TASK DESCRIPTION – For every line below, restate it exactly and drop the images.

STORED DATA –
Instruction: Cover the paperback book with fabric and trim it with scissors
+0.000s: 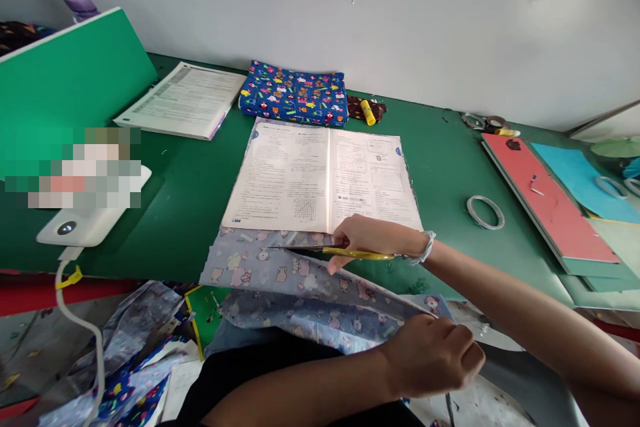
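An open workbook (280,180) lies on the green table, on top of grey-blue patterned paper (280,267) that sticks out along its near edge. My right hand (357,240) is just below the workbook's bottom edge, closed on yellow-handled scissors (357,254). The scissor blades point left into the patterned paper. Nearer to me, my left hand (437,353) is in a fist at the cut strip's right end and grips the paper. The strip hangs over the table's front edge, above my lap.
Behind the workbook sit a folded blue patterned cloth (295,93) and a glue stick (368,113). A tape roll (485,212) and red board (547,197) lie right. A white power bank (75,227) with a cable is left, near printed papers (183,100). Scraps litter the floor.
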### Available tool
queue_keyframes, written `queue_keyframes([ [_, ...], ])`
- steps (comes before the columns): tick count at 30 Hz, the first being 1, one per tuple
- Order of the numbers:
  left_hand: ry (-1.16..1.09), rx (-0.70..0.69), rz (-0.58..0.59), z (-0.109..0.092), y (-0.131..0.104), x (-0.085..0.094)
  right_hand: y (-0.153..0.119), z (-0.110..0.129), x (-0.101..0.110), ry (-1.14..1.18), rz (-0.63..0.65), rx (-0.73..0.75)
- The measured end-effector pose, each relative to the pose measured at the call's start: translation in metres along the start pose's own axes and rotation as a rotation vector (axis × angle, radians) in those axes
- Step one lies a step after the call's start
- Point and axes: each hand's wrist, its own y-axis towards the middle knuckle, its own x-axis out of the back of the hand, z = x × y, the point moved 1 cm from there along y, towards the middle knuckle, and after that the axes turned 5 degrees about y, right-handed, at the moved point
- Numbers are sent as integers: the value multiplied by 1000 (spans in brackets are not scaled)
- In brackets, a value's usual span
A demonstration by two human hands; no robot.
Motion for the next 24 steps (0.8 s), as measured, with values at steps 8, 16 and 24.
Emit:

EXERCISE ANSWER –
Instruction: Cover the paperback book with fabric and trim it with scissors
+0.000s: 
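An open workbook (280,180) lies on the green table, on top of grey-blue patterned paper (280,267) that sticks out along its near edge. My right hand (357,240) is just below the workbook's bottom edge, closed on yellow-handled scissors (357,254). The scissor blades point left into the patterned paper. Nearer to me, my left hand (437,353) is in a fist at the cut strip's right end and grips the paper. The strip hangs over the table's front edge, above my lap.
Behind the workbook sit a folded blue patterned cloth (295,93) and a glue stick (368,113). A tape roll (485,212) and red board (547,197) lie right. A white power bank (75,227) with a cable is left, near printed papers (183,100). Scraps litter the floor.
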### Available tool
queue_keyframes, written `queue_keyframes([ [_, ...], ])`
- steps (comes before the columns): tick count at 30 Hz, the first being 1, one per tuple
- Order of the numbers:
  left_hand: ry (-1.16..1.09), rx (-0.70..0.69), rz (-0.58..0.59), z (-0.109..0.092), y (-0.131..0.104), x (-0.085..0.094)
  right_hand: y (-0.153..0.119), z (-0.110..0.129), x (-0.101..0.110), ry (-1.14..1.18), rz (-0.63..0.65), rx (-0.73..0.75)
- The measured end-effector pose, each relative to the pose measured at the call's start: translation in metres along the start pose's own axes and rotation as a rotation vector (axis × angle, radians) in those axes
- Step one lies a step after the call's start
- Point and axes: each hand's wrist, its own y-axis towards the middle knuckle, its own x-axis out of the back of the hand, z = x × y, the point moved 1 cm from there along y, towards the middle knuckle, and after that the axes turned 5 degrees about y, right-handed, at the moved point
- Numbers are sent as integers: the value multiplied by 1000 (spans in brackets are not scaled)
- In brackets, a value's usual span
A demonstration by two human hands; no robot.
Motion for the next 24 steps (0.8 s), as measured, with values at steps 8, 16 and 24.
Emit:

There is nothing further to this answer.